(Beginning of Available data)

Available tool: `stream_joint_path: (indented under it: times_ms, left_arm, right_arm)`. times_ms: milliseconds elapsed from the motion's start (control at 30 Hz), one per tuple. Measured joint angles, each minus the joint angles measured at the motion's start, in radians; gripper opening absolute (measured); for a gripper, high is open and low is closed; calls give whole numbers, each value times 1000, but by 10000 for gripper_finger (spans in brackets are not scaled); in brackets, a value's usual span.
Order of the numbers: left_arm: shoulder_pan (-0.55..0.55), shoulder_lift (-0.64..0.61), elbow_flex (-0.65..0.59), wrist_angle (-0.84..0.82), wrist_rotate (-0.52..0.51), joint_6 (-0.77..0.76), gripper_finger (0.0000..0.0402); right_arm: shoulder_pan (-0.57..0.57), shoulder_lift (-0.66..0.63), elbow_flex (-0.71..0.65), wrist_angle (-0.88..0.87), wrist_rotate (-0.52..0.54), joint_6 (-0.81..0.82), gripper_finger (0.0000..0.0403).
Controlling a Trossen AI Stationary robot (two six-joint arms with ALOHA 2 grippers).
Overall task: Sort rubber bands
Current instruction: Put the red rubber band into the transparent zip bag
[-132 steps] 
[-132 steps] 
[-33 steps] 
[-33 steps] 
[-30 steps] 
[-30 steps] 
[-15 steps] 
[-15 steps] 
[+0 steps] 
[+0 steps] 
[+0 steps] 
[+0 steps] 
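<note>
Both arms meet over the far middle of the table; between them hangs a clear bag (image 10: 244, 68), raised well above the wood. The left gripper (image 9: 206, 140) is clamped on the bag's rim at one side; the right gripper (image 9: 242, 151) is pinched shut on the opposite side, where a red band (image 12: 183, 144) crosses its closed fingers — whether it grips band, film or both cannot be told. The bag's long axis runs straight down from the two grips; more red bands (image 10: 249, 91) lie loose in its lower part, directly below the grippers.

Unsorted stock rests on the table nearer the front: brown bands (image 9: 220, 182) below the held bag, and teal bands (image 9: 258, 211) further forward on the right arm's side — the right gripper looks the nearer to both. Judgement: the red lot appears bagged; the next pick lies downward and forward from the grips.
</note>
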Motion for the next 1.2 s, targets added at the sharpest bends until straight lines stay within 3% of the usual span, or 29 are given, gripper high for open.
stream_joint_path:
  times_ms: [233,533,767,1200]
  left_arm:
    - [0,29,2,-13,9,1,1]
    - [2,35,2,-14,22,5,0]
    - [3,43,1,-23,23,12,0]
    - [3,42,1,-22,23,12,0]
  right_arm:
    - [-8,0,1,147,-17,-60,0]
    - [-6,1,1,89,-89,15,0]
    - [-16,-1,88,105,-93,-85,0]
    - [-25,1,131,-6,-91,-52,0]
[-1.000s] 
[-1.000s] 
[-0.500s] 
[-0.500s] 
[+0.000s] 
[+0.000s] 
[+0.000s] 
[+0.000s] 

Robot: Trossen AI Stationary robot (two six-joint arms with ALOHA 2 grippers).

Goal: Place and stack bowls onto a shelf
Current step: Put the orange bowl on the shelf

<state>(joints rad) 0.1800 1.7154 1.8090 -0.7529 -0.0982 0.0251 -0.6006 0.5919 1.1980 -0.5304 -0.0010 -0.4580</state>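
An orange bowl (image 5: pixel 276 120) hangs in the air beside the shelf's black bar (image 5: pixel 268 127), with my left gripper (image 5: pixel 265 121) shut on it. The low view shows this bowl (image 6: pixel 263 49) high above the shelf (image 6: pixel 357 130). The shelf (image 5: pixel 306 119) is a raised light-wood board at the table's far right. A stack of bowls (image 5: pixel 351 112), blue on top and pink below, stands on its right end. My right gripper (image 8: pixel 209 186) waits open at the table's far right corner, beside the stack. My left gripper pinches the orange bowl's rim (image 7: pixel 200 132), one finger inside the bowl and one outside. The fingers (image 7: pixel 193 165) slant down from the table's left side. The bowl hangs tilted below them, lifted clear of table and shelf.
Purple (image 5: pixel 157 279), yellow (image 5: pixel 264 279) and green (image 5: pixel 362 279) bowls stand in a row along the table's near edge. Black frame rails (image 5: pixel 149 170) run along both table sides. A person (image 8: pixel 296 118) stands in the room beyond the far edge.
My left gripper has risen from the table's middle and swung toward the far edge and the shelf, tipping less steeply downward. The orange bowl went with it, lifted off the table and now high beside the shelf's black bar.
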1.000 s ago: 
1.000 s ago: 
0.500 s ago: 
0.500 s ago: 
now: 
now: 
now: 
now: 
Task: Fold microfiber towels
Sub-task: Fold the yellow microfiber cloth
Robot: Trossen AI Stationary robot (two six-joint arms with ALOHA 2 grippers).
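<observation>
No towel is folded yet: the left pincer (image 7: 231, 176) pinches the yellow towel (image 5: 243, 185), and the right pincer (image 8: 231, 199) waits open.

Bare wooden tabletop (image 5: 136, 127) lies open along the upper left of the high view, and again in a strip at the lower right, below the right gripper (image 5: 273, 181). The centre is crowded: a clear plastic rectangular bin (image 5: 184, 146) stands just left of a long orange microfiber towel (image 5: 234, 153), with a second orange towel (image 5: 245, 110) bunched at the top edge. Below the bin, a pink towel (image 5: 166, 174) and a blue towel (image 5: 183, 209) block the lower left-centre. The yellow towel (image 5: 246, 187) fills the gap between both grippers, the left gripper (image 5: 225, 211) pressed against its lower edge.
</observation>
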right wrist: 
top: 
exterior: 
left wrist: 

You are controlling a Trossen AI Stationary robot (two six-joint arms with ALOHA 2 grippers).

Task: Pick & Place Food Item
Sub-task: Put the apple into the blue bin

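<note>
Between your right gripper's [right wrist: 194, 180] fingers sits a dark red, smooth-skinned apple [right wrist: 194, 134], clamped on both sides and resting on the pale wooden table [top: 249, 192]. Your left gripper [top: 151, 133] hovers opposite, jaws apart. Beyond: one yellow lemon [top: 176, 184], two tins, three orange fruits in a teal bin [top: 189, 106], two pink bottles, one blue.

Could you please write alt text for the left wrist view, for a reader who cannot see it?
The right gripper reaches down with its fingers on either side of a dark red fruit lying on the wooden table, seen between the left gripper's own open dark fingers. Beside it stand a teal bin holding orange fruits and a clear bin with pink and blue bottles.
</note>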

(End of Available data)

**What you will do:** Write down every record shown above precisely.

**Answer area:**
Available tool: `stream_joint_path: (indented under it: times_ms, left_arm, right_arm)`. times_ms: milliseconds elapsed from the motion's start (control at 30 Hz), one per tuple. Measured joint angles, each minus the joint angles measured at the motion's start, in radians; gripper opening absolute (measured); for a gripper, high is open and low is closed; calls give whole numbers, each value times 1000, but by 10000 for gripper_finger (spans in brackets are not scaled); in brackets, a value's usual span.
Order of the numbers: left_arm: shoulder_pan (-0.55..0.55), shoulder_lift (-0.64..0.61), elbow_flex (-0.65..0.59), wrist_angle (-0.84..0.82), wrist_rotate (-0.52..0.51), joint_6 (-0.77..0.76), gripper_finger (0.0000..0.0402); right_arm: shoulder_pan (-0.57..0.57), shoulder_lift (-0.66..0.63), elbow_flex (-0.71..0.65), wrist_angle (-0.88..0.87), wrist_rotate (-0.52..0.54), joint_6 (-0.81..0.82), gripper_finger (0.0000..0.0403).
Controlling a Trossen AI Stationary robot (two six-joint arms with ALOHA 2 grippers).
Overall task: Sort rubber bands
Current instruction: Put the red rubber band into the transparent zip bag
[-132 steps] 
[-132 steps] 
[-33 steps] 
[-33 steps] 
[-30 steps] 
[-30 steps] 
[-15 steps] 
[-15 steps] 
[+0 steps] 
[+0 steps] 
[+0 steps] 
[+0 steps] 
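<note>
Both arms meet over the far middle of the table; between them hangs a clear bag (image 10: 244, 68), raised well above the wood. The left gripper (image 9: 206, 140) is clamped on the bag's rim at one side; the right gripper (image 9: 242, 151) is pinched shut on the opposite side, where a red band (image 12: 183, 144) crosses its closed fingers — whether it grips band, film or both cannot be told. The bag's long axis runs straight down from the two grips; more red bands (image 10: 249, 91) lie loose in its lower part, directly below the grippers.

Unsorted stock rests on the table nearer the front: brown bands (image 9: 220, 182) below the held bag, and teal bands (image 9: 258, 211) further forward on the right arm's side — the right gripper looks the nearer to both. Judgement: the red lot appears bagged; the next pick lies downward and forward from the grips.
</note>
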Motion for the next 1.2 s, targets added at the sharpest bends until straight lines stay within 3% of the usual span, or 29 are given, gripper high for open.
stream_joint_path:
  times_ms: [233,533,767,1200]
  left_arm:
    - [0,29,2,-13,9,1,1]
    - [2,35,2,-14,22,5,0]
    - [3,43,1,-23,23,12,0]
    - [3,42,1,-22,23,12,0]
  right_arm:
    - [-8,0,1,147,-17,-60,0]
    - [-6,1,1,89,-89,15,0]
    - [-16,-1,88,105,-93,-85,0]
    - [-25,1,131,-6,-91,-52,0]
[-1.000s] 
[-1.000s] 
[-0.500s] 
[-0.500s] 
[+0.000s] 
[+0.000s] 
[+0.000s] 
[+0.000s] 

Robot: Trossen AI Stationary robot (two six-joint arms with ALOHA 2 grippers).

Goal: Place and stack bowls onto a shelf
Current step: Put the orange bowl on the shelf

<state>(joints rad) 0.1800 1.7154 1.8090 -0.7529 -0.0982 0.0251 -0.6006 0.5919 1.1980 -0.5304 -0.0010 -0.4580</state>
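An orange bowl (image 5: pixel 276 120) hangs in the air beside the shelf's black bar (image 5: pixel 268 127), with my left gripper (image 5: pixel 265 121) shut on it. The low view shows this bowl (image 6: pixel 263 49) high above the shelf (image 6: pixel 357 130). The shelf (image 5: pixel 306 119) is a raised light-wood board at the table's far right. A stack of bowls (image 5: pixel 351 112), blue on top and pink below, stands on its right end. My right gripper (image 8: pixel 209 186) waits open at the table's far right corner, beside the stack. My left gripper pinches the orange bowl's rim (image 7: pixel 200 132), one finger inside the bowl and one outside. The fingers (image 7: pixel 193 165) slant down from the table's left side. The bowl hangs tilted below them, lifted clear of table and shelf.
Purple (image 5: pixel 157 279), yellow (image 5: pixel 264 279) and green (image 5: pixel 362 279) bowls stand in a row along the table's near edge. Black frame rails (image 5: pixel 149 170) run along both table sides. A person (image 8: pixel 296 118) stands in the room beyond the far edge.
My left gripper has risen from the table's middle and swung toward the far edge and the shelf, tipping less steeply downward. The orange bowl went with it, lifted off the table and now high beside the shelf's black bar.
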1.000 s ago: 
1.000 s ago: 
0.500 s ago: 
0.500 s ago: 
now: 
now: 
now: 
now: 
Task: Fold microfiber towels
Sub-task: Fold the yellow microfiber cloth
Robot: Trossen AI Stationary robot (two six-joint arms with ALOHA 2 grippers).
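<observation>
No towel is folded yet: the left pincer (image 7: 231, 176) pinches the yellow towel (image 5: 243, 185), and the right pincer (image 8: 231, 199) waits open.

Bare wooden tabletop (image 5: 136, 127) lies open along the upper left of the high view, and again in a strip at the lower right, below the right gripper (image 5: 273, 181). The centre is crowded: a clear plastic rectangular bin (image 5: 184, 146) stands just left of a long orange microfiber towel (image 5: 234, 153), with a second orange towel (image 5: 245, 110) bunched at the top edge. Below the bin, a pink towel (image 5: 166, 174) and a blue towel (image 5: 183, 209) block the lower left-centre. The yellow towel (image 5: 246, 187) fills the gap between both grippers, the left gripper (image 5: 225, 211) pressed against its lower edge.
</observation>
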right wrist: 
top: 
exterior: 
left wrist: 

You are controlling a Trossen AI Stationary robot (two six-joint arms with ALOHA 2 grippers).

Task: Pick & Place Food Item
Sub-task: Put the apple into the blue bin

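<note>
Between your right gripper's [right wrist: 194, 180] fingers sits a dark red, smooth-skinned apple [right wrist: 194, 134], clamped on both sides and resting on the pale wooden table [top: 249, 192]. Your left gripper [top: 151, 133] hovers opposite, jaws apart. Beyond: one yellow lemon [top: 176, 184], two tins, three orange fruits in a teal bin [top: 189, 106], two pink bottles, one blue.

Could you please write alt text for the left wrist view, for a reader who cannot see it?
The right gripper reaches down with its fingers on either side of a dark red fruit lying on the wooden table, seen between the left gripper's own open dark fingers. Beside it stand a teal bin holding orange fruits and a clear bin with pink and blue bottles.
</note>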

No part of the exercise remains open.